Exercise requirements: Each line containing the word "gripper" must be copied from the material below.

Information shown:

= = = = = = =

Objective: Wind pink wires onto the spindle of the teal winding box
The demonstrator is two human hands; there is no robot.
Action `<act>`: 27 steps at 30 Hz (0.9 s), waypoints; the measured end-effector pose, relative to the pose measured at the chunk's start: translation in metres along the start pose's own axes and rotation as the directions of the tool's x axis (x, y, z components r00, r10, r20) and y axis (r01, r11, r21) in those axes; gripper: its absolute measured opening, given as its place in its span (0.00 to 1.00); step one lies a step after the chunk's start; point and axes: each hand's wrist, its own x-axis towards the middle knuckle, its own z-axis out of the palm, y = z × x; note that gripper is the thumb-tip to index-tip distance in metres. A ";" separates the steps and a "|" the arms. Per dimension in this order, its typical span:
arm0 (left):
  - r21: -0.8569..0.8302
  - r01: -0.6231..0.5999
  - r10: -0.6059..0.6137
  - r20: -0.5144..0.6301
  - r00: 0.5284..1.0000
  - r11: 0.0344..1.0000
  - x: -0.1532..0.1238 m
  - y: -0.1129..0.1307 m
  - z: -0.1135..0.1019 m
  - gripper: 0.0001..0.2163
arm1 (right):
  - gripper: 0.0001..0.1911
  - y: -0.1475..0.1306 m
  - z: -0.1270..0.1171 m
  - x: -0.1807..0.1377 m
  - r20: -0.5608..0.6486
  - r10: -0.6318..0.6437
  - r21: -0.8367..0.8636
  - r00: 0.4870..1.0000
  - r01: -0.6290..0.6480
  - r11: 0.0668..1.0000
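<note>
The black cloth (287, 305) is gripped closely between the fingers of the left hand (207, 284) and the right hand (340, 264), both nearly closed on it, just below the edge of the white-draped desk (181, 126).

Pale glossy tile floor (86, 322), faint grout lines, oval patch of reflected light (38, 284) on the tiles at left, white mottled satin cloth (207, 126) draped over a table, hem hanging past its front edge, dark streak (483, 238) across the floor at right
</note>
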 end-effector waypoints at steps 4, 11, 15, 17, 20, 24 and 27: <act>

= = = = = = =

Solution to this problem:
Action `<act>`: 27 steps at 30 Hz (0.9 s), waypoints; the measured end-effector pose, relative to the pose measured at the chunk's start: translation in metres along the start pose's own axes and rotation as the directions of the tool's x axis (x, y, z components r00, r10, r20) and y axis (r01, r11, r21) in those axes; gripper: its absolute measured opening, given as its place in its span (0.00 to 1.00); step one lies a step after the chunk's start; point and axes: each hand's wrist, its own x-axis towards the middle knuckle, its own z-axis out of the palm, y = z × x; note that gripper is the thumb-tip to index-tip distance in metres. A ";" separates the steps and a "|" the arms. Per dimension in this order, its typical span:
  - gripper: 0.0001..0.2163
  - gripper: 0.0001..0.1911

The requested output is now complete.